= Europa (1931 film) =

Surrealist short film

Europa is a 12-minute anti-fascist film made in 1931 in Warsaw, Poland by surrealists Stefan and Franciszka Themerson. The film is based on Anatol Stern's 1925 futurist poem Europa. It uses collages and photograms, and articulates the sense of horror and moral decline its makers were witnessing. The film, while long thought to have been lost, is considered an avant-garde masterpiece.

== History ==
The Themersons moved to Paris in 1938. When the Second World War broke out they deposited copies of five films, including Europa, at the Vitfer film laboratory. Nazi Germany seized the films after invading France, and they were thought to have been lost.
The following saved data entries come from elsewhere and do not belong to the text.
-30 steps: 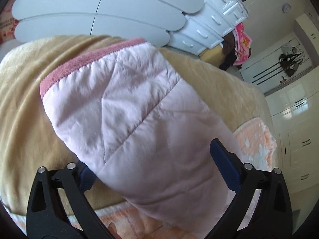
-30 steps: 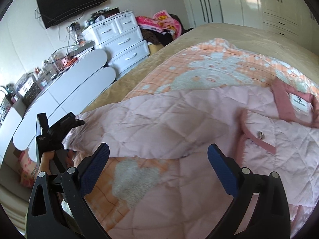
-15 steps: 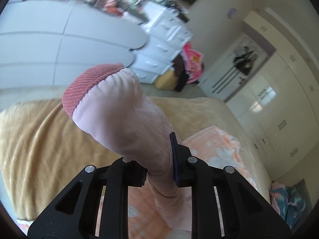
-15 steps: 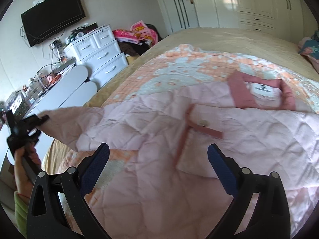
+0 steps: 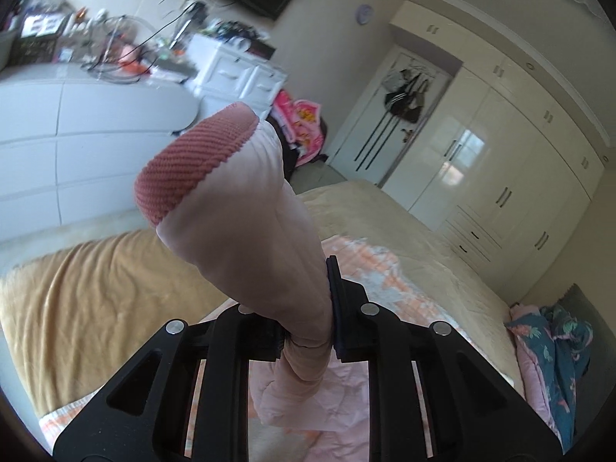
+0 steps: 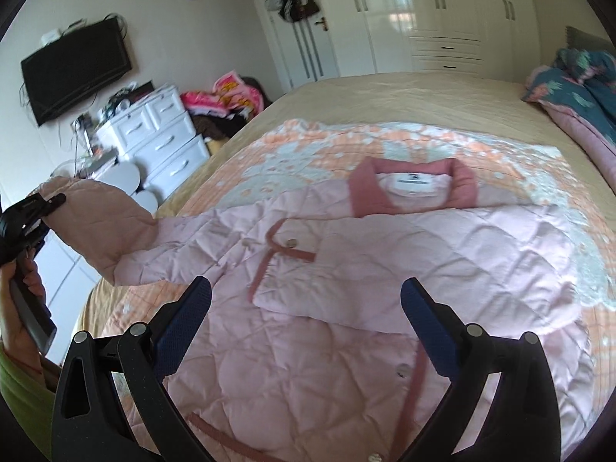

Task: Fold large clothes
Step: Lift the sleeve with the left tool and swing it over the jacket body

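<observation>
Pink quilted jacket [image 6: 385, 269] is being laid flat, front up, on the bed [image 6: 404, 96], over an orange-and-white patterned quilt [image 6: 327, 150]; collar [image 6: 412, 188] is lying toward the far side.

Left gripper [image 5: 308, 331] is clamped narrow on one sleeve [image 5: 250, 211], a little back from the ribbed cuff [image 5: 192, 165]. Sleeve is being held up off the bed, cuff sticking out past the jaws; in the right wrist view it is seen at frame left, raised above the bed edge. Prob. reason: a grip near the end lets the whole sleeve be swung in across the jacket body for a first fold.

Right gripper [image 6: 308, 308] is being held wide, nothing betw. the pads, hovering over the jacket's lower front, near the chest pocket [image 6: 292, 258]. Likely being readied to pin or smooth the body while the sleeve is carried over.

Surface: soft, tan bedspread under the quilt, so cloth may be dragging a bit.

Room: bedroom w/ white drawers [image 6: 154, 131], wall TV [image 6: 77, 69], cream wardrobes [image 6: 442, 7], and a dark floral duvet [image 6: 577, 77] bunched at the bed's far right.
</observation>
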Tool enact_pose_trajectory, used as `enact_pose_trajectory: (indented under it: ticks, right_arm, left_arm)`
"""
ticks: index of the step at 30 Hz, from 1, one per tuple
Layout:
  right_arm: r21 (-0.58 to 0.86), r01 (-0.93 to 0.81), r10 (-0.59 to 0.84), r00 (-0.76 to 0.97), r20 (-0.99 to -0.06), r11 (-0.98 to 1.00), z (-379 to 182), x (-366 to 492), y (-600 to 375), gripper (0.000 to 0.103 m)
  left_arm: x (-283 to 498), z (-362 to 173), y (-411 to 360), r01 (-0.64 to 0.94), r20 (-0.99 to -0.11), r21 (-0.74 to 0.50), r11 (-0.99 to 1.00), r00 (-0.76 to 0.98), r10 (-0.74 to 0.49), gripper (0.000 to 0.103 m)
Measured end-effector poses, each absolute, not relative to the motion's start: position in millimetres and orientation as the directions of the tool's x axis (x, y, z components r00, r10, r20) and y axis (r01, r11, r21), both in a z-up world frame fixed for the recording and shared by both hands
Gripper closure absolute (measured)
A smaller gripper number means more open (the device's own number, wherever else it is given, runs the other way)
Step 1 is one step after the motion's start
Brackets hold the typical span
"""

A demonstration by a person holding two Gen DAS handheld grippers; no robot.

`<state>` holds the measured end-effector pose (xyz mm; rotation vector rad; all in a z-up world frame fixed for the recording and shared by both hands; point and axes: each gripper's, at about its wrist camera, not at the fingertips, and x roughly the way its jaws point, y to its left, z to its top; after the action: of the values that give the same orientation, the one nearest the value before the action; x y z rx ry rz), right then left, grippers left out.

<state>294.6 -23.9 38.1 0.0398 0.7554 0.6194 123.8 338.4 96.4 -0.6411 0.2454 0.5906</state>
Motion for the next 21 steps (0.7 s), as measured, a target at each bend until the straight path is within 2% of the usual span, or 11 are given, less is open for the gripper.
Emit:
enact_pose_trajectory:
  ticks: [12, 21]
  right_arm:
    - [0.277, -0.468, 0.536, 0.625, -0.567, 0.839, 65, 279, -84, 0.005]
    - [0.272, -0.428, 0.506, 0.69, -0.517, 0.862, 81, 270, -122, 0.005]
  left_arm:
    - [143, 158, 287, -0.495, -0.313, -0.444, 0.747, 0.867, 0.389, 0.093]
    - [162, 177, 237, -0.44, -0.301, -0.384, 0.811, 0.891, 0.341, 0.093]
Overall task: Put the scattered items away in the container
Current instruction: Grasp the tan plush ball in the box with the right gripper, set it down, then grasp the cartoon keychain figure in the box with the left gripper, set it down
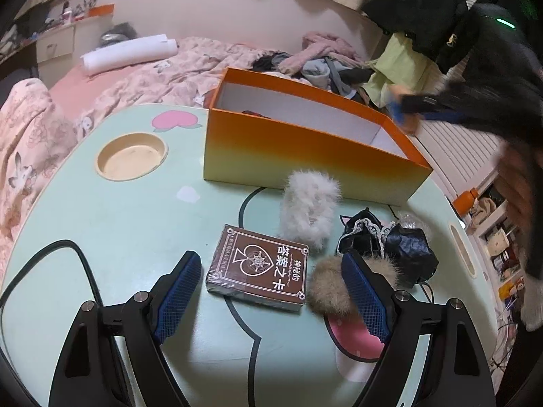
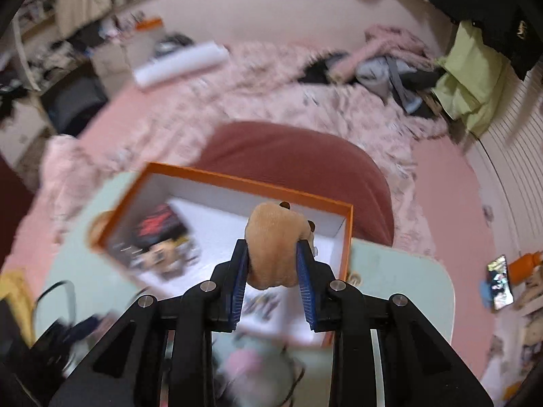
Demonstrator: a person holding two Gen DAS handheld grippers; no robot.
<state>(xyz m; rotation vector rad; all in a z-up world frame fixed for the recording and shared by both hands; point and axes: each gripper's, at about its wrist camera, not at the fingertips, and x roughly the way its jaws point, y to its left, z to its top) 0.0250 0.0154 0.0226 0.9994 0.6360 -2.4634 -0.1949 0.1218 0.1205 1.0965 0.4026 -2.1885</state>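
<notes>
Orange cardboard, fading to yellow low on its walls, makes up the open rectangular box [image 1: 305, 149] that serves as the container on the pale green worktop [image 1: 129, 224]. By my reading the job is partly done: inside, on the box's white floor, lie a dark printed packet [image 2: 157, 225] and some blurred small pieces, while several things wait outside. These are a brown card box with white lettering [image 1: 259, 273], a white fluffy band [image 1: 310, 208] just behind it, a tan fur pompom [image 1: 327, 286], and a black lace-trimmed bundle [image 1: 390, 240] near the box's front wall.

The right gripper [image 2: 273, 266] has its blue fingers [image 2: 239, 281] clamped on a tan plush toy [image 2: 275, 247], held above the open box and tilted steeply down toward its inside; the view is smeared with motion. A release there looks like the next step.

The left gripper [image 1: 275, 291] hangs low over the worktop, angled downward, its fingers wide apart with nothing pressed between them, the card box lying in the gap.
</notes>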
After the war the Themersons moved to London. In 1983 Stefan made a reconstruction of the film with the London Film-Makers' Co-op.
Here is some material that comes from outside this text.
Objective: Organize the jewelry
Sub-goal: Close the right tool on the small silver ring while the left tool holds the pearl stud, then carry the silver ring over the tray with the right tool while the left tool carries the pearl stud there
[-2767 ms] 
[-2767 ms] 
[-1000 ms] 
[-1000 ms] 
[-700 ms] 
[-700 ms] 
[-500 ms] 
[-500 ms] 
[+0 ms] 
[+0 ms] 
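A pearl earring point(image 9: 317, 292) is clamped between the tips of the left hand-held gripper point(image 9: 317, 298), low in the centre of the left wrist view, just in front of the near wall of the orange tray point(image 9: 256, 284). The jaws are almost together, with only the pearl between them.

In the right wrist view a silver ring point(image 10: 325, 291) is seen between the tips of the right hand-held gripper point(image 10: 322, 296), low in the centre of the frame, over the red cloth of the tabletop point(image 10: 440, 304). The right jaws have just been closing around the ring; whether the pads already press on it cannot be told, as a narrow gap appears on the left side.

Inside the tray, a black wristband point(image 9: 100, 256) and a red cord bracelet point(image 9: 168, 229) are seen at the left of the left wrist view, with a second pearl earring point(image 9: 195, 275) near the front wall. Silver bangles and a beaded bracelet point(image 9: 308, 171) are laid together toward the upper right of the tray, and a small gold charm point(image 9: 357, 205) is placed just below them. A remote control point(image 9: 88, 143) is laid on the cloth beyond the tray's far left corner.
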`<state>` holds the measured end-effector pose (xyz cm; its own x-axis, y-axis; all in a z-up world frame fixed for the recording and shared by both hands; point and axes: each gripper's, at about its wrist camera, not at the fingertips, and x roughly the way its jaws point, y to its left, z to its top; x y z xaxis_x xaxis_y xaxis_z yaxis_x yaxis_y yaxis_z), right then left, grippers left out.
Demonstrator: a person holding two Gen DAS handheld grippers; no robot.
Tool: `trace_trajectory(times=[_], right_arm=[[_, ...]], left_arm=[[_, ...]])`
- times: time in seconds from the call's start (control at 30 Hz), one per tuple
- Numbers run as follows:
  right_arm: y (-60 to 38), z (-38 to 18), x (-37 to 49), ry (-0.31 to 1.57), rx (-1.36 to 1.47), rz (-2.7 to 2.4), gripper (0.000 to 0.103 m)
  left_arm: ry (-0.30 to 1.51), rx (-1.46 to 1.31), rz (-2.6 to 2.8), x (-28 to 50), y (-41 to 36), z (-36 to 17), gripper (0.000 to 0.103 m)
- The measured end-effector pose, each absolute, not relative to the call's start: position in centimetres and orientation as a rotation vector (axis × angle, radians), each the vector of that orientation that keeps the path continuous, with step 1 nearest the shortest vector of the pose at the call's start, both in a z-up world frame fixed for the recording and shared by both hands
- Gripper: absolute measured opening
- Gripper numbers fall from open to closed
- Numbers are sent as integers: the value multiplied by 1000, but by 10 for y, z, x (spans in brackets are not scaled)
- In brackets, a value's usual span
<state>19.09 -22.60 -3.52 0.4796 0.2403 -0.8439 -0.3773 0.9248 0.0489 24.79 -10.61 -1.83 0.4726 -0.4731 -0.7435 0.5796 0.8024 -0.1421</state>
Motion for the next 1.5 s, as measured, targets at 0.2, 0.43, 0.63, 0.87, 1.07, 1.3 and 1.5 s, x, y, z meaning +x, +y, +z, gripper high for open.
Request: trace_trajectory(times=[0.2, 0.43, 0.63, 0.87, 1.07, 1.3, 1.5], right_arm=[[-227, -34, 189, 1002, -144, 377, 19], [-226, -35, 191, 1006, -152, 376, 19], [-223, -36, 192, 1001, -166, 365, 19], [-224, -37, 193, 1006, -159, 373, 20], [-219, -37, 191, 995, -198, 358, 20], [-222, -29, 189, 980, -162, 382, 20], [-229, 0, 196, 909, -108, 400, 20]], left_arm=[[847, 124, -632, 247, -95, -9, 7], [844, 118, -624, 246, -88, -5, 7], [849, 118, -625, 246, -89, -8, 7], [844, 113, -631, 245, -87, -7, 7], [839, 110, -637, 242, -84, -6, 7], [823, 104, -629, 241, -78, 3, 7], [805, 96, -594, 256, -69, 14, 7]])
Unexpectedly the 1931 film was discovered by chance in the Bundesarchiv (Germany's national archives), in 2019. The Commission for Looted Art in Europe negotiated for the film on behalf of the Themerson estate; it was donated to the BFI National Archive. A restoration of the silent film, with a new soundtrack by Dutch composer Lodewijk Muns was shown for the first time at the BFI London Film Festival on 6 October 2021, introduced by Franciszka Themerson’s niece, the art curator Jasia Reichardt.